A kid, seven or eight perhaps, floppy-haired and soft-faced as a cherub, sat on the bench. He blinked owlishly at Alaric with eyes that swallowed his face, deep green and puppyish. 

“May I help you?” 

Alaric would have scoffed if the kid didn’t look so sincere. Stiff and nervous, but sincere. 

He weighed his options. Being associated with Damon versus soul-crushing boredom. 

He opted for the latter. 

“Do you know Damon Salvatore?”

“Is-” Blinky looked wary, as though Alaric was part of some reality television show, and the cameraman might jump from behind the nearest stupidly well-trimmed shrub to spray him with silly string. “-is this a joke?”

“I-” Maybe Ric hadn’t been so far off with his theory about Damon being public enemy number one. “-nevermind.” 

Damon appeared as if saying his name had summoned him. Like a leech or a mosquito or any manner of blood-sucking creature. A vampire. A vampire bat. Bloody Mary. A stand-up comedian. 

“Oh Ric, are you making nice with my _darling baby brother_? Warms my unbeating heart.” 

“You don’t have a heart.” More pressingly. “Jesus Christ, there’s more of you?” 

Ric once had a similar nightmare. An infinite number of Damons crawled from beneath his bed to critique Alaric’s fashion sense and then stab him. The knife hadn’t even been nice either, only a cheap, box-cutting, Exacto knife. The real, non-nightmare - although all versions of Damon were vaguely nightmarish - Damon would have sprung for a more attractive murder weapon. Like a ruby-encrusted dagger, or at least one of those fancy, all-metal, German kitchen knives. 

Alaric had tried to psychoanalyze his dream, but “Damon is the devil’s spawn, beware” seemed to be the only conclusion he could draw.
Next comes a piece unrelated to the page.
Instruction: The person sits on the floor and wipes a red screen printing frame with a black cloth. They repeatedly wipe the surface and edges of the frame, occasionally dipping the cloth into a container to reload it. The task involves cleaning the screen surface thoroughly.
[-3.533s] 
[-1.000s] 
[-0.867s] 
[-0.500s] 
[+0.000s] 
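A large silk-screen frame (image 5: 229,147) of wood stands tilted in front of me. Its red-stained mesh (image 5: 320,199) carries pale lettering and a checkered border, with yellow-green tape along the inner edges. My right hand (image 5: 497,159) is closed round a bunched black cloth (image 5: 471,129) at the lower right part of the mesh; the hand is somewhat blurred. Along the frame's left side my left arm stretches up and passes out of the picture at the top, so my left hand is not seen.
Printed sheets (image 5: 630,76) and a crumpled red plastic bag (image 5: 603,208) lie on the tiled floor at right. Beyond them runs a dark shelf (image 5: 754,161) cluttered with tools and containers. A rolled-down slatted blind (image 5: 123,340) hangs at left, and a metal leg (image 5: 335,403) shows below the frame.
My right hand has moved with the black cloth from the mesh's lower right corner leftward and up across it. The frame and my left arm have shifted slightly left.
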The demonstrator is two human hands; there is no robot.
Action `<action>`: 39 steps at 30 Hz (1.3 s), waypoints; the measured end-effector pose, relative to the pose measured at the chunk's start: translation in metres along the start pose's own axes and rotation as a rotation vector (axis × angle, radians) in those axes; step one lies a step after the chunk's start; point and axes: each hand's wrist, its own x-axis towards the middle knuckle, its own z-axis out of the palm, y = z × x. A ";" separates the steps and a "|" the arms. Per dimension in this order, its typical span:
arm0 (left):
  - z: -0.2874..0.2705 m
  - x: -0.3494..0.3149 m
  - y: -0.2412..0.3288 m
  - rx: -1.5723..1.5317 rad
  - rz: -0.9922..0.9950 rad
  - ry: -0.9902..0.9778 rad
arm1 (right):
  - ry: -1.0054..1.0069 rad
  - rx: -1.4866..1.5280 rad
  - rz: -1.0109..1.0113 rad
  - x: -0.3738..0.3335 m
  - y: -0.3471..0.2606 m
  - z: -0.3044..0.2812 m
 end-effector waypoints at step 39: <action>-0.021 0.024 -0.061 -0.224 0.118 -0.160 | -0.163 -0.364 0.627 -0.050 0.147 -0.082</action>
With the sudden appearance of Salvatore numero dos, the possibility of Alaric’s premonition coming to fruition grew exponentially. 

“Don’t act like we're not besties, Ric.” 

“I don’t like you.” 

_Liar_ , crowed the voice in his head. The voice used to be remnant of Kid Rock, but it sounded suspiciously like Damon these days. 

He told the voice to shut the fuck up. 

“I know,” Damon agreed, “that’s what makes this so much fun.” 

Salvatore the II watched them with liquid eyes, even blinkier than before. 

“Where are my manners?” Damon exclaimed with feigned shock. “Ric this is Stefan, Stefan this is Ric.” 

Stefan offered a hand and a shaky smile. “Nice to meet you, Ric.” 

“No need for formalities, brother. Ric’s-” he smirked, the bastard. “-a friend.” 

Alaric shook Stefan’s hand, fat-fingered with youth. 

Half-convinced he was being punked by a starry-eyed kid and his feral brother, he said, “It’s- it’s nice to meet you, too.” 

“Great.” Damon clapped his hands, reminiscent of a soulless orchestra conductor. “Now run along, Stefan, mother’s looking for you.” 

Stefan, disturbingly, seemed wounded by his big brother’s dismissal. 

Damon sighed. With an over zealous roll of his eyes, he crouched to Stefan’s level. “Mother wants you right now, Stef, and _I want_ to speak to Ric. We’ll play later.” 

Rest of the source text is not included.